Your job is to return every line in the data holding the string "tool".
━━━━━ Data section
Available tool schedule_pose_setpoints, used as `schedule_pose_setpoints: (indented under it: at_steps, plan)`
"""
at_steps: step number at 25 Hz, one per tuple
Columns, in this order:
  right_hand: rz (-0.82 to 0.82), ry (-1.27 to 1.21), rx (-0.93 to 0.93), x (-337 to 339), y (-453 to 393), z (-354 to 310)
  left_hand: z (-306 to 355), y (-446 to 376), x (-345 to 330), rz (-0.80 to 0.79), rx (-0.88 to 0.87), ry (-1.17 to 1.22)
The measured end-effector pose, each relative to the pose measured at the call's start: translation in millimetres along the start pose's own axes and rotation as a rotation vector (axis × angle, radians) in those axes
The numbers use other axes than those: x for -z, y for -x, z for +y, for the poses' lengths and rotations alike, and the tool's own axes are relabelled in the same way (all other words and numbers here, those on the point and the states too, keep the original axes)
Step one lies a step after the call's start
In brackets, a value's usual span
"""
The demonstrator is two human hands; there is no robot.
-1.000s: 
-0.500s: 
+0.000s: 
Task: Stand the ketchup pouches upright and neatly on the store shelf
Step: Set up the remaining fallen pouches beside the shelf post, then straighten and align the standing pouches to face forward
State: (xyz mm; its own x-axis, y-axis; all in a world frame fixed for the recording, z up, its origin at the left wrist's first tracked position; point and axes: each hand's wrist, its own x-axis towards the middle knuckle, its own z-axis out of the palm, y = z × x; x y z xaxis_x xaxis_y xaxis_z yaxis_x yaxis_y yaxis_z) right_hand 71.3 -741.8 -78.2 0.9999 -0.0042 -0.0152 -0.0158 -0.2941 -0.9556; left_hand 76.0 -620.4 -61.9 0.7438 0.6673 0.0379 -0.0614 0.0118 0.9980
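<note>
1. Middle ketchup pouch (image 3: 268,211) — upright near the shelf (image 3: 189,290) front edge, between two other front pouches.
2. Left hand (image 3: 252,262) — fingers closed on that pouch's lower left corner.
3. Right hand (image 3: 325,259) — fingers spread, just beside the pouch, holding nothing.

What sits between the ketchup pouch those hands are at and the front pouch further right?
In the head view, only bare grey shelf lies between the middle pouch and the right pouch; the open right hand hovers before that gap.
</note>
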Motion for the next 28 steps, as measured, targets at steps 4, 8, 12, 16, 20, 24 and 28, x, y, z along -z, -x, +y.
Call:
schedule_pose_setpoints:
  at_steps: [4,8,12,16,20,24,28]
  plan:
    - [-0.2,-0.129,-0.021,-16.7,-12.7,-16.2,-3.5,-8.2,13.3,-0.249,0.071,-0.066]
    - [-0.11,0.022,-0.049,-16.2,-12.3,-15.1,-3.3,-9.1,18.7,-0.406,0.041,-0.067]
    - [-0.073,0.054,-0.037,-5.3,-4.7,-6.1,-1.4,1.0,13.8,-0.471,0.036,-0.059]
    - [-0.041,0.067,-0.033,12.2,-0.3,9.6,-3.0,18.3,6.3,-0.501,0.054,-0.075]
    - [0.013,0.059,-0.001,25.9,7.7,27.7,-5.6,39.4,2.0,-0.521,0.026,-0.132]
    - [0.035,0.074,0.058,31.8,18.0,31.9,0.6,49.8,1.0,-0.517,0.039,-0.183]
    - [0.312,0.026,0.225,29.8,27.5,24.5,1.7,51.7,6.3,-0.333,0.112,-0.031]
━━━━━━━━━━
■ Result of the task ■
Available tool schedule_pose_setpoints, used as `schedule_pose_setpoints: (indented under it: at_steps, plan)`
The numbers use other axes than those: x for -z, y for -x, z for +y, for the poses' lengths and rotations alike, and the tool's own axes are relabelled in the same way (all other words and numbers here, those on the point and the states too, keep the original axes)

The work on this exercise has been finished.